El Ministerio Público Fiscal solicitó una pena de 10 años de prisión para el ex juez federal Marcelo Bailaque, acusado de liderar una compleja maniobra de extorsión, corrupción judicial y lavado de activos, mediante la cual habría presionado a empresarios para obtener dinero y apropiarse de un terreno en un barrio privado de Funes. El pedido fue presentado ante la Justicia Federal de Rosario por los fiscales Diego Velasco, Juan Argibay Molina y Federico Reynares Solari, en el marco de la causa “Bailaque, Marcelo Martín y otros s/ extorsión y otros”.
Según la acusación, Bailaque utilizó su posición como juez federal para armar causas penales falsas, direccionar investigaciones administrativas y ordenar allanamientos irregulares, con el objetivo de intimidar a los empresarios Claudio Iglesias y Jorge Oneto. Para los investigadores, el ex magistrado puso el aparato judicial y organismos del Estado al servicio de un interés privado y delictivo.
Un plan coordinado desde el poder judicial
De acuerdo con el requerimiento fiscal, entre 2019 y 2024 Bailaque actuó de manera coordinada con el financista Fernando Whpei, el escribano Santiago Busaniche y el ex funcionario de la AFIP Carlos Vaudagna, para montar una denuncia anónima falsa que vinculaba a Iglesias con lavado de dinero y narcotráfico. Esa denuncia fue utilizada para abrir una causa penal, ordenar allanamientos y generar un fuerte daño reputacional al empresario.
En paralelo, Whpei —con el aval y la información permanente del juez— exigió a Iglesias 200 mil dólares para frenar la causa judicial y las fiscalizaciones impositivas. Como consecuencia de esas presiones, la víctima terminó entregando 160 mil dólares entre 2019 y 2022.
Los fiscales remarcaron que Bailaque ordenó allanamientos sin sustento probatorio, omitió controles básicos y consignó datos falsos en resoluciones judiciales, todo ello con pleno conocimiento del carácter fraudulento de la investigación que él mismo impulsaba.
Pagos encubiertos y lavado de activos
La acusación también detalla que entre 2019 y 2025 Bailaque recibió pagos mensuales de Whpei por más de 5,7 millones de pesos, disimulados bajo un contrato de alquiler de un inmueble en Santa Cruz que nunca fue utilizado por la mutual que figuraba como locataria. Para la Fiscalía, esos pagos constituyeron dádivas ilegales vinculadas a su función como juez federal.
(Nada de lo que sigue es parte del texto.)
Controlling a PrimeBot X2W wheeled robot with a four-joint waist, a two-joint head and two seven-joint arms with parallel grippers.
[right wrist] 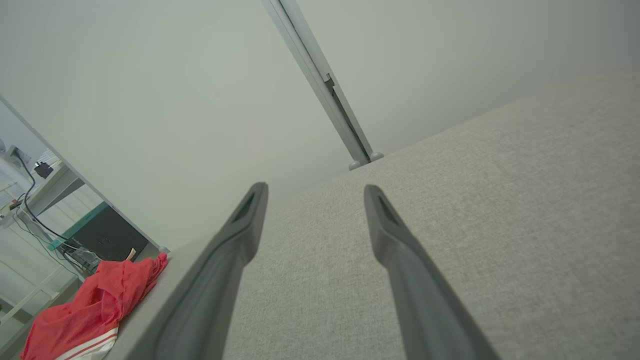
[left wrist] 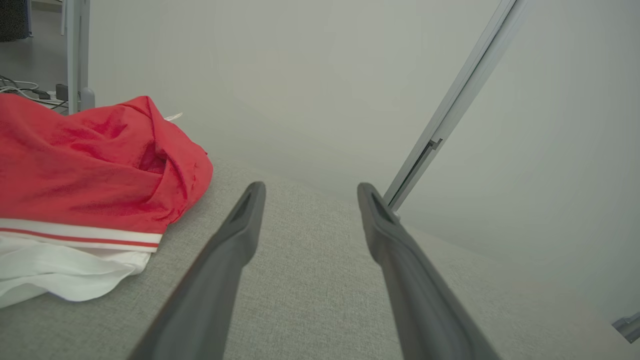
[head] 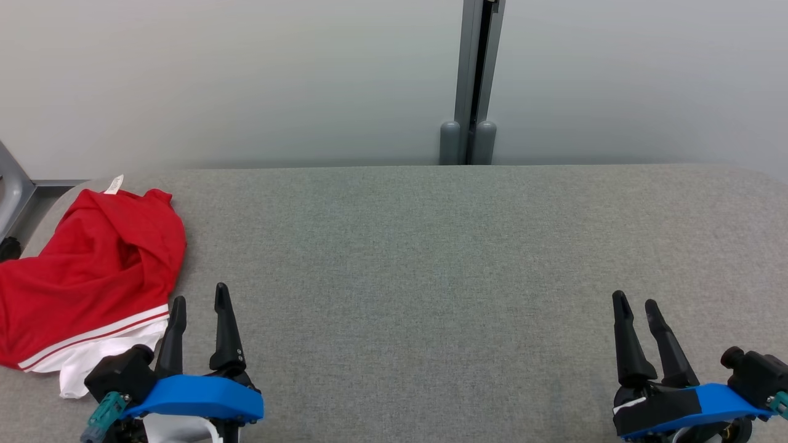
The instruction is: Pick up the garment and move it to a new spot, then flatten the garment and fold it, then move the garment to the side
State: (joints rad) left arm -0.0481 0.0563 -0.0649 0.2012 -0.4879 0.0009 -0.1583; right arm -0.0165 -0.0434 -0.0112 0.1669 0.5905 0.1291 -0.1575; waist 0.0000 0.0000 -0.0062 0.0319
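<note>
The left gripper (head: 200, 295) is wide open and empty, like the right gripper (head: 635, 299). The red garment (head: 92, 264) lies bunched at the left edge of the table (head: 400, 246). Picking it up looks like the first job: the left gripper must reach over and pinch it.

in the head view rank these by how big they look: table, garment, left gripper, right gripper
1. table, largest by far
2. garment, partly cut off at the view's left edge
3. left gripper and right gripper: they look about alike, so I won't rank them
</note>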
Además, se imputó a Bailaque y a su esposa, Graciela Martínez Maulion, la puesta en circulación de fondos ilícitos mediante la compra en efectivo de un lote en el barrio cerrado VIDA, en Funes, por 70 mil dólares, una suma inferior al valor real de mercado.
Las penas solicitadas
En función del concurso real de delitos, los fiscales señalaron que Bailaque enfrenta una expectativa de pena de entre 5 y 31 años de prisión, aunque consideraron proporcionado solicitar 10 años de cárcel, más inhabilitación especial y absoluta, multas millonarias y el decomiso de bienes.
Para el escribano Santiago Busaniche, a quien se le atribuye un rol clave como instigador y operador del plan, la Fiscalía pidió 6 años de prisión, inhabilitación perpetua y especial para ejercer su profesión.
En tanto, para Graciela Martínez Maulion, funcionaria judicial provincial y esposa del ex juez, solicitaron 4 años y medio de prisión, al considerar probado su rol en el lavado de activos y la administración prolongada de bienes de origen ilícito.
Gravedad institucional y juicio unificado
Los fiscales calificaron el caso como un ejemplo de corrupción estructural dentro del Poder Judicial, al señalar que no se trató de hechos aislados, sino de un plan sostenido durante casi una década, con reiteración de conductas y aprovechamiento del máximo nivel de poder estatal.
“La maniobra fue planificada, profesionalizada y ejecutada desde la investidura judicial, lo que desnaturaliza el Estado de Derecho”, subrayaron en el escrito.
Por la conexidad de los hechos y la comunidad probatoria con otras causas abiertas contra Bailaque —incluida una investigación por presunta protección al narcotraficante Esteban Alvarado—, la Fiscalía pidió la unificación de los expedientes y la realización de un juicio oral único, ante un tribunal colegiado.
Si se superan las instancias de revisión, en tribunales estiman que el debate oral podría comenzar entre marzo y abril.